The response must contain every line from the records below that has "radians".

# The records
--------
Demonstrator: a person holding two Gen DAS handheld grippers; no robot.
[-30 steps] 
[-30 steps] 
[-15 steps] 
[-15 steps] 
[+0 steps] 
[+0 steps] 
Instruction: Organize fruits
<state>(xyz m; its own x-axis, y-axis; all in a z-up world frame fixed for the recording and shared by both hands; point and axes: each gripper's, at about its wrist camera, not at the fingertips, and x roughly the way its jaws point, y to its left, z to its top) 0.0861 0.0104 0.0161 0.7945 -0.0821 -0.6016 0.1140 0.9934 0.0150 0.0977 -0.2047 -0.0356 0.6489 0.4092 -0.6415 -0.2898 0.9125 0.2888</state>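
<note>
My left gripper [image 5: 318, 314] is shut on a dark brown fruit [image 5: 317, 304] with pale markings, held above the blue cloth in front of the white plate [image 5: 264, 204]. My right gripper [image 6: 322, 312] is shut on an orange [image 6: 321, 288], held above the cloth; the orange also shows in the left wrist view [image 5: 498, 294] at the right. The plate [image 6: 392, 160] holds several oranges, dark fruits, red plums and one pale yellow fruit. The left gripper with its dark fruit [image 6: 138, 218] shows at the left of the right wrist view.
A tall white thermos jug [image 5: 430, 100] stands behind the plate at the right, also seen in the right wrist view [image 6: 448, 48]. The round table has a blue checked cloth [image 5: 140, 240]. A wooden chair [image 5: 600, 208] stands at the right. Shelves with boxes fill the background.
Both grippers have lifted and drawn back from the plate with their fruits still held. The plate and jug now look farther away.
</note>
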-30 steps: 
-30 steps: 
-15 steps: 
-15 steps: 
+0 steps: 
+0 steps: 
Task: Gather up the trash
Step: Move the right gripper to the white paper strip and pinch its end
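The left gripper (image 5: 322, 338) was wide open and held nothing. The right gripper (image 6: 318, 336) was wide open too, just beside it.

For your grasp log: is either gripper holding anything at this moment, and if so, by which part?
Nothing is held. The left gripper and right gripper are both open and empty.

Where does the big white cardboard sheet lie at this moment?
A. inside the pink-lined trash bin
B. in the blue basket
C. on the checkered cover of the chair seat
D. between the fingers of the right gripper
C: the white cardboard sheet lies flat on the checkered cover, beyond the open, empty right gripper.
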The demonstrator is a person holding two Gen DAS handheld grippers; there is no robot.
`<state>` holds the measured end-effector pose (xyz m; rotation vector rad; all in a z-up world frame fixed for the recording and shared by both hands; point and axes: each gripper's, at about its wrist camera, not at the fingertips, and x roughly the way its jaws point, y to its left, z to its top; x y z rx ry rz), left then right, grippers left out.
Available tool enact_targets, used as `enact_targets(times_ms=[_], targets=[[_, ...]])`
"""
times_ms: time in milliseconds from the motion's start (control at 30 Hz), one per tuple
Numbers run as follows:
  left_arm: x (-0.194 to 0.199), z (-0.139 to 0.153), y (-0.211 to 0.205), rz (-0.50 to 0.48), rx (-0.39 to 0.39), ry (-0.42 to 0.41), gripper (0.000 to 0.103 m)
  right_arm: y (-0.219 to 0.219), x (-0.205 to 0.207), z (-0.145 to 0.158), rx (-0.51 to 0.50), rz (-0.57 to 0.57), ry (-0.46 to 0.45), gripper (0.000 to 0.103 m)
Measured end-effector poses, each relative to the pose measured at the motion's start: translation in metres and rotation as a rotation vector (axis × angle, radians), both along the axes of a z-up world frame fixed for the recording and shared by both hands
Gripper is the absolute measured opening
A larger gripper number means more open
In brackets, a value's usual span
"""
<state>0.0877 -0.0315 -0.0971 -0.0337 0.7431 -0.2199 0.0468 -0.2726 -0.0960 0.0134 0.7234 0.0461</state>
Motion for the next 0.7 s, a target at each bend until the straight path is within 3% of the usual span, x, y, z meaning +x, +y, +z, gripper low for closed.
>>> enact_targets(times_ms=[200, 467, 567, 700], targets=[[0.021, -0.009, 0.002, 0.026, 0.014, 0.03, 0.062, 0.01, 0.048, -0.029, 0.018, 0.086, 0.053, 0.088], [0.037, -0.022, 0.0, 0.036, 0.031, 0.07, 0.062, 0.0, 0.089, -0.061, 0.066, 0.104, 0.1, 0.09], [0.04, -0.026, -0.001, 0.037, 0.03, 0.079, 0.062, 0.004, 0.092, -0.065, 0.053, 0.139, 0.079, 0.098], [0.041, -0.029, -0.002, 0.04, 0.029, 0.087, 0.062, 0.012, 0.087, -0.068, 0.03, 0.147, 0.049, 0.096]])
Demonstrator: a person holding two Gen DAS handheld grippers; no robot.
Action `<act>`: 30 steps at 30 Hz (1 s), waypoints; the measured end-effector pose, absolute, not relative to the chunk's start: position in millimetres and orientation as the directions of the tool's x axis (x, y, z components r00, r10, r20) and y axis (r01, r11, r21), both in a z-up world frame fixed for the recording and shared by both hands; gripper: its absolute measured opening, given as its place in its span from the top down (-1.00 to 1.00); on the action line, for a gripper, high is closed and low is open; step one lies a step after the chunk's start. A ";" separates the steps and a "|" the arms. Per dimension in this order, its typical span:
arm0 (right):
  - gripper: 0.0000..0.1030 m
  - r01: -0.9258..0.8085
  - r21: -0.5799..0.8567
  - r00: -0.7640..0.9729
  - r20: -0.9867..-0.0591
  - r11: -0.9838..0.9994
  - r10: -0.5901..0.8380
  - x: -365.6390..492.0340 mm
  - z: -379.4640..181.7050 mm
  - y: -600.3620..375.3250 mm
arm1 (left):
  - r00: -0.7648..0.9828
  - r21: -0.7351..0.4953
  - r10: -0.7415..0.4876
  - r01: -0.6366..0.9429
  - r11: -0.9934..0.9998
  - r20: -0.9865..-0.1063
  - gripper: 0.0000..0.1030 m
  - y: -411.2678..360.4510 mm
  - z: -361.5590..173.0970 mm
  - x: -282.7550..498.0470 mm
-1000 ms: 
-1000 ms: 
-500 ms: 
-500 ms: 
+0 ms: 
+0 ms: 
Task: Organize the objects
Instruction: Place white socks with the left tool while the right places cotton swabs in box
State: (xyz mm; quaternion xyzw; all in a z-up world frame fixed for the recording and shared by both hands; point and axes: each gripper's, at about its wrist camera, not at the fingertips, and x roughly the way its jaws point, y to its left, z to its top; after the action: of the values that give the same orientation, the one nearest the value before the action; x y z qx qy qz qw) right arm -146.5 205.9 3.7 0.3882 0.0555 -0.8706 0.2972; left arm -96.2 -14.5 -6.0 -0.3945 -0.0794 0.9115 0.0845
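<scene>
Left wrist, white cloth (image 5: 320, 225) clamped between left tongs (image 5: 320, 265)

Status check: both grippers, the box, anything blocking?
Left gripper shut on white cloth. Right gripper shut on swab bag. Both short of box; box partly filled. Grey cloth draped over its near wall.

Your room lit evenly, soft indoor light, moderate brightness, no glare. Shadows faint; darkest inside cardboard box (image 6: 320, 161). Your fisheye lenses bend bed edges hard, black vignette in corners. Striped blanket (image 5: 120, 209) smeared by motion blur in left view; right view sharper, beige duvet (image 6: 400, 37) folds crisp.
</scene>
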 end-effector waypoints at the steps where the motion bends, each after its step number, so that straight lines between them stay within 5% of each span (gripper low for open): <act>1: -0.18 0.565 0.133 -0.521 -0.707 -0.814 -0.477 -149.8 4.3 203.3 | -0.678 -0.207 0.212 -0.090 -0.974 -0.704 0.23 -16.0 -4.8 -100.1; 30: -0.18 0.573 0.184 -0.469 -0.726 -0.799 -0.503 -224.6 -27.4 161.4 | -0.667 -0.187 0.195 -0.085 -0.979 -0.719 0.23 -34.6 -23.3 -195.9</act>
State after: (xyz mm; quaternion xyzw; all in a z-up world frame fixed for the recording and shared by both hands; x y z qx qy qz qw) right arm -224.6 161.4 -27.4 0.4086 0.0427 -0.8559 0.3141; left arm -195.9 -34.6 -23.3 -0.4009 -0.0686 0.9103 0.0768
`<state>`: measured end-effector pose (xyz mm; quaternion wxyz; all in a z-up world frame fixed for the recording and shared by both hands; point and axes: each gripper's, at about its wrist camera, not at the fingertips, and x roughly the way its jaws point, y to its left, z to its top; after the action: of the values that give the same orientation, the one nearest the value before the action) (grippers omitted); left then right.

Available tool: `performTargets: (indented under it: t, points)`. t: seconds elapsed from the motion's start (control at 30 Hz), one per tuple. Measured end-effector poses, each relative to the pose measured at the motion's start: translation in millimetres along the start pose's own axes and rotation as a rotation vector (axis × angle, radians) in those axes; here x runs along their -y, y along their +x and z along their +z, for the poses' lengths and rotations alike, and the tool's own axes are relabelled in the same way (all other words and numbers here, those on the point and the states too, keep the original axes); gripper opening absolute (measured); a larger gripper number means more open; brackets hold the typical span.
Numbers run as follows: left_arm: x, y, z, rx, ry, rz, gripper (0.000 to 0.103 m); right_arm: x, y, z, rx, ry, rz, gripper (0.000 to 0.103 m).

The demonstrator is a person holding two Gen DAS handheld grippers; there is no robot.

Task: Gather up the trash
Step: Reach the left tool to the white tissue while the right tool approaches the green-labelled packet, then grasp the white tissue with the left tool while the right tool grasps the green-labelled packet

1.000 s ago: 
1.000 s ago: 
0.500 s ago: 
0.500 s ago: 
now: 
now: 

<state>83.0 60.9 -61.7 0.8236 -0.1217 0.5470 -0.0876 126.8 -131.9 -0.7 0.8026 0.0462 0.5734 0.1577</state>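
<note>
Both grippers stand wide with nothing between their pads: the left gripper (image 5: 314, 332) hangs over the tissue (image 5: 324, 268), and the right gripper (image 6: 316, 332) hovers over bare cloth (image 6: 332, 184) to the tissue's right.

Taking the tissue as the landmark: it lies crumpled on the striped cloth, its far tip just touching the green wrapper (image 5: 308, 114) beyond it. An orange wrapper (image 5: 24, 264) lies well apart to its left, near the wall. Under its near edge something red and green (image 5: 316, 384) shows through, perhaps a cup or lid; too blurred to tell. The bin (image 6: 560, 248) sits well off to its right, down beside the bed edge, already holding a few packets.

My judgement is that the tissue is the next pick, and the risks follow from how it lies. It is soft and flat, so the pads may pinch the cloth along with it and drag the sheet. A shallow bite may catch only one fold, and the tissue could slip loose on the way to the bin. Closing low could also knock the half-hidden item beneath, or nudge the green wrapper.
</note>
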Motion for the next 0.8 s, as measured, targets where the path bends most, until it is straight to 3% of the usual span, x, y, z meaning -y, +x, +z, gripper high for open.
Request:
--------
# Your solution
Measured end-effector poses, each relative to the pose measured at the motion's start: translation in metres and rotation as a rotation vector (axis × angle, radians), both along the axes of a z-up world frame fixed for the recording and shared by both hands
Available tool: `performTargets: (indented under it: t, points)`. t: seconds elapsed from the motion's start (control at 30 Hz), one per tuple. Measured end-effector poses, each relative to the pose measured at the motion's start: translation in millimetres along the start pose's own axes and rotation as a rotation vector (axis × angle, radians) in those axes; here x runs along their -y, y along their +x and z along their +z, for the poses' lengths and rotations alike, and the tool's own axes are relabelled in the same way (all other words and numbers here, those on the point and the states too, keep the original axes); gripper opening absolute (measured); a larger gripper number means more open; brackets hold the typical span.

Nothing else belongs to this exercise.